## Directions:
This exercise asks for every line of the material that includes the word "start".

====================

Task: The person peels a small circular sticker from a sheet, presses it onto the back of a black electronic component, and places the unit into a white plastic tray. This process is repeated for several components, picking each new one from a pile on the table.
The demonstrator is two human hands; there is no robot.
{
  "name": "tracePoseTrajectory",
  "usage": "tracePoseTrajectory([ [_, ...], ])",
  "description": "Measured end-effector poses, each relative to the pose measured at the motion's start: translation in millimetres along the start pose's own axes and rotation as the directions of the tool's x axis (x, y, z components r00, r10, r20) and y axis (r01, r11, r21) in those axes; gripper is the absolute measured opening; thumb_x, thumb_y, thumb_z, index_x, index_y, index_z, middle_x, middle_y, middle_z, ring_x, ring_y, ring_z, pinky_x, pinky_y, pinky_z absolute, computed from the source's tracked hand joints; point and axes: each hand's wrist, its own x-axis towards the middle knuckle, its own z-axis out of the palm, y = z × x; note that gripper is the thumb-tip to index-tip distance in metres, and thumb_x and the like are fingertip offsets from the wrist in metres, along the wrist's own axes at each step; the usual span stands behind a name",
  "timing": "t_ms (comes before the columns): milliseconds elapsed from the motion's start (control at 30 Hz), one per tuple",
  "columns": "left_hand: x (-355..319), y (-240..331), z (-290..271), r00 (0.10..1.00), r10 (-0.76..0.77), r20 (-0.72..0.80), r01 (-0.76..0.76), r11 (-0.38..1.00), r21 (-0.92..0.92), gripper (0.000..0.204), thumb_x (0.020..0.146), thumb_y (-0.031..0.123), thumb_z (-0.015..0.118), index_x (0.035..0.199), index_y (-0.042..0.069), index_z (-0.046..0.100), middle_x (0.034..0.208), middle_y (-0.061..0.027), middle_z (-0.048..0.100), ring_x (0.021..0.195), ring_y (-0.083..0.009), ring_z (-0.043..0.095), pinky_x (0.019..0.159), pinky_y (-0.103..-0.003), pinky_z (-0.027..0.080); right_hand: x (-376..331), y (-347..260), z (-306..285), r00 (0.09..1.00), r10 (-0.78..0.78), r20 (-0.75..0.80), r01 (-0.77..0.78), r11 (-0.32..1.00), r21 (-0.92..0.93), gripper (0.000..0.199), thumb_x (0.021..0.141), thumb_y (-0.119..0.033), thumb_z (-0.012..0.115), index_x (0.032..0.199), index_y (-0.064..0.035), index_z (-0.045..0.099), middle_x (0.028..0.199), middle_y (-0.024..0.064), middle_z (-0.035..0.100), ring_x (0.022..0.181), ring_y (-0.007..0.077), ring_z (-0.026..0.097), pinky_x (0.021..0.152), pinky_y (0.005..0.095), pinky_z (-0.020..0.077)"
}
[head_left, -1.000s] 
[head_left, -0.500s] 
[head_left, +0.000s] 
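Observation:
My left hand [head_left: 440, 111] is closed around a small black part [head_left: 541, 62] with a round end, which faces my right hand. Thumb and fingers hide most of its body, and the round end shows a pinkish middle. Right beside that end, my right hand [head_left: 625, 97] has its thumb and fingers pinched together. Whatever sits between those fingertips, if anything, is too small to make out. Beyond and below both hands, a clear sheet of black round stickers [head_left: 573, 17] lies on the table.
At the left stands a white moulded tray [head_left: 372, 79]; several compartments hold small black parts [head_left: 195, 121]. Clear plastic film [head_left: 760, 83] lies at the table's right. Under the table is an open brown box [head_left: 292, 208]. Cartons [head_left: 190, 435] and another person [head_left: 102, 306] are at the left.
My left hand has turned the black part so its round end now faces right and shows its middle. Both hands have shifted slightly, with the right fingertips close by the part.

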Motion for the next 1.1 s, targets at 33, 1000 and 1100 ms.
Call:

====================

## Written answer:
  "description": "Measured end-effector poses, each relative to the pose measured at the motion's start: translation in millimetres along the start pose's own axes and rotation as the directions of the tool's x axis (x, y, z components r00, r10, r20) and y axis (r01, r11, r21) in those axes; gripper is the absolute measured opening; thumb_x, thumb_y, thumb_z, index_x, index_y, index_z, middle_x, middle_y, middle_z, ring_x, ring_y, ring_z, pinky_x, pinky_y, pinky_z absolute, computed from the source's tracked hand joints; point and axes: each hand's wrist, its own x-axis towards the middle knuckle, its own z-axis out of the palm, y = z × x; note that gripper is the thumb-tip to index-tip distance in metres, and thumb_x and the like are fingertip offsets from the wrist in metres, along the wrist's own axes at each step; the usual span stands behind a name",
  "timing": "t_ms (comes before the columns): milliseconds elapsed from the motion's start (control at 30 Hz), one per tuple",

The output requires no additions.